*Problem details*
Return each line of the data below that contains the string "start".

┄┄┄┄┄┄

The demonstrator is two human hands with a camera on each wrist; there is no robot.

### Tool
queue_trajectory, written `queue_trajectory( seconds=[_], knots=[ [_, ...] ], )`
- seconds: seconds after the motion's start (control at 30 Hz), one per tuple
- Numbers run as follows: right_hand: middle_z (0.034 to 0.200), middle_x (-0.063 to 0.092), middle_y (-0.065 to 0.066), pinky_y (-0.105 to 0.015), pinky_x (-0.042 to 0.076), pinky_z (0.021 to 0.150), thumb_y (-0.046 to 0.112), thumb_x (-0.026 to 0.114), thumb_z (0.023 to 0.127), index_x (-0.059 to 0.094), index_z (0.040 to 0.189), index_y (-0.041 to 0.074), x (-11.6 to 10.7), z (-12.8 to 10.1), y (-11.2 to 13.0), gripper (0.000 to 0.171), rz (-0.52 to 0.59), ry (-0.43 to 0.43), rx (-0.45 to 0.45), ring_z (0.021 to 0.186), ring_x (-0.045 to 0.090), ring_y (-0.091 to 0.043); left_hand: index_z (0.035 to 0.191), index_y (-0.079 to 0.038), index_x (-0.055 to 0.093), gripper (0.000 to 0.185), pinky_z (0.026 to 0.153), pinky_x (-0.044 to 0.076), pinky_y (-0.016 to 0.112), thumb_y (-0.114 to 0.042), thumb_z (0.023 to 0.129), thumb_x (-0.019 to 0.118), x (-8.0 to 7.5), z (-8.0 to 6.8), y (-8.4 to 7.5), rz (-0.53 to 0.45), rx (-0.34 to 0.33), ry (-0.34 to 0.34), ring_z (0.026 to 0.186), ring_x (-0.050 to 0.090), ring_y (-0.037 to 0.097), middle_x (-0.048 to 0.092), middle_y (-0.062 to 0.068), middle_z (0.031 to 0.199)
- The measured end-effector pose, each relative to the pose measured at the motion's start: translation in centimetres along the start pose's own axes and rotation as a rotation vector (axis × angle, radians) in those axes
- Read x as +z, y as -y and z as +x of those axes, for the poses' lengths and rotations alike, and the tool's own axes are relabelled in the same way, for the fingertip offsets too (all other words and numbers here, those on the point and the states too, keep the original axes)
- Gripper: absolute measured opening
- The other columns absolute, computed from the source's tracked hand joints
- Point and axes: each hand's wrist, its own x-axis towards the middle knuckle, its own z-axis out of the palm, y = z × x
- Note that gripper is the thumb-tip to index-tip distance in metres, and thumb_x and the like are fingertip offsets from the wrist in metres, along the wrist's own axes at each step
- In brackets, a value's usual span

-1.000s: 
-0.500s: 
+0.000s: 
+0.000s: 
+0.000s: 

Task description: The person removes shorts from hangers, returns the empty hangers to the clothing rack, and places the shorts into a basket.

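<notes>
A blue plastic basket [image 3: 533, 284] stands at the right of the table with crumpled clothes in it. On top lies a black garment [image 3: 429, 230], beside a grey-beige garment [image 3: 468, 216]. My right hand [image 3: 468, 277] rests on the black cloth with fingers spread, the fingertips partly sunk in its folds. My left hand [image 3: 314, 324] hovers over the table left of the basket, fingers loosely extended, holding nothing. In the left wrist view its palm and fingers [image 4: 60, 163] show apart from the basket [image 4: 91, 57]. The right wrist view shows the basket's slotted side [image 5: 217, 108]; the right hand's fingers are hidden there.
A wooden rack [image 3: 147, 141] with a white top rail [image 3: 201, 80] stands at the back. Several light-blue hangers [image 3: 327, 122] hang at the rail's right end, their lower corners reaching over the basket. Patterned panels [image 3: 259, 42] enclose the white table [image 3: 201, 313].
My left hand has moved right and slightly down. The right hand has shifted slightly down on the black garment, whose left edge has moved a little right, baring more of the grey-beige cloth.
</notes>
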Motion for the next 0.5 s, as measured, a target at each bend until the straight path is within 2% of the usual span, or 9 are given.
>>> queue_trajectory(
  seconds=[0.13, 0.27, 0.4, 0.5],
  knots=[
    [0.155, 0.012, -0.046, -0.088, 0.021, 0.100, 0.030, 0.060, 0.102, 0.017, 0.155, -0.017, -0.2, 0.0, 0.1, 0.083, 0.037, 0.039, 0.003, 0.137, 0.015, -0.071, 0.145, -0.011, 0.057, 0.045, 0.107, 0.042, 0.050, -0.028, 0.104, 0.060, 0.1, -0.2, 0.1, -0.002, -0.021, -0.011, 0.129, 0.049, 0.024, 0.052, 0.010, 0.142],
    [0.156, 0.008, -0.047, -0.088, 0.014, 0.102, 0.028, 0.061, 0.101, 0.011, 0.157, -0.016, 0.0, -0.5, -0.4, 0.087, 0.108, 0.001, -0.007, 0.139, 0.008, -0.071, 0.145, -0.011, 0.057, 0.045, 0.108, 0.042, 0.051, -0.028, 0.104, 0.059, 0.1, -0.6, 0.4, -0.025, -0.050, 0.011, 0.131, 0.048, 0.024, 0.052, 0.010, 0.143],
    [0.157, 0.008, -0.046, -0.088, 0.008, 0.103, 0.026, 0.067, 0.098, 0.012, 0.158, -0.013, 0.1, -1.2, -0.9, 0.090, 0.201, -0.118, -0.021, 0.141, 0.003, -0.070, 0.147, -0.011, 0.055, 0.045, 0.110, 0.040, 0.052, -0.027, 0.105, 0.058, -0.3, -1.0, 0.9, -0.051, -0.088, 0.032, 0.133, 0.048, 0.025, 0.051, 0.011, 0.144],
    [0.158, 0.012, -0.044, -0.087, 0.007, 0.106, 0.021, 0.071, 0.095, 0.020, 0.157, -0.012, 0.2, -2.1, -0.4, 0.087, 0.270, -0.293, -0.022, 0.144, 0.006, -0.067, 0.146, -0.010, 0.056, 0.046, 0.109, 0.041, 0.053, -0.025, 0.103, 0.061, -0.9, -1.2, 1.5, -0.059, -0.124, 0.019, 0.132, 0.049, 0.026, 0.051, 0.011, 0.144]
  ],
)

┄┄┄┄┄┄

*Solution to the problem*
- seconds: seconds after the motion's start (control at 30 Hz), one per tuple
- The measured end-effector pose, each relative to the pose measured at the motion's start: translation in centimetres along the start pose's own axes and rotation as a rotation vector (axis × angle, radians) in those axes

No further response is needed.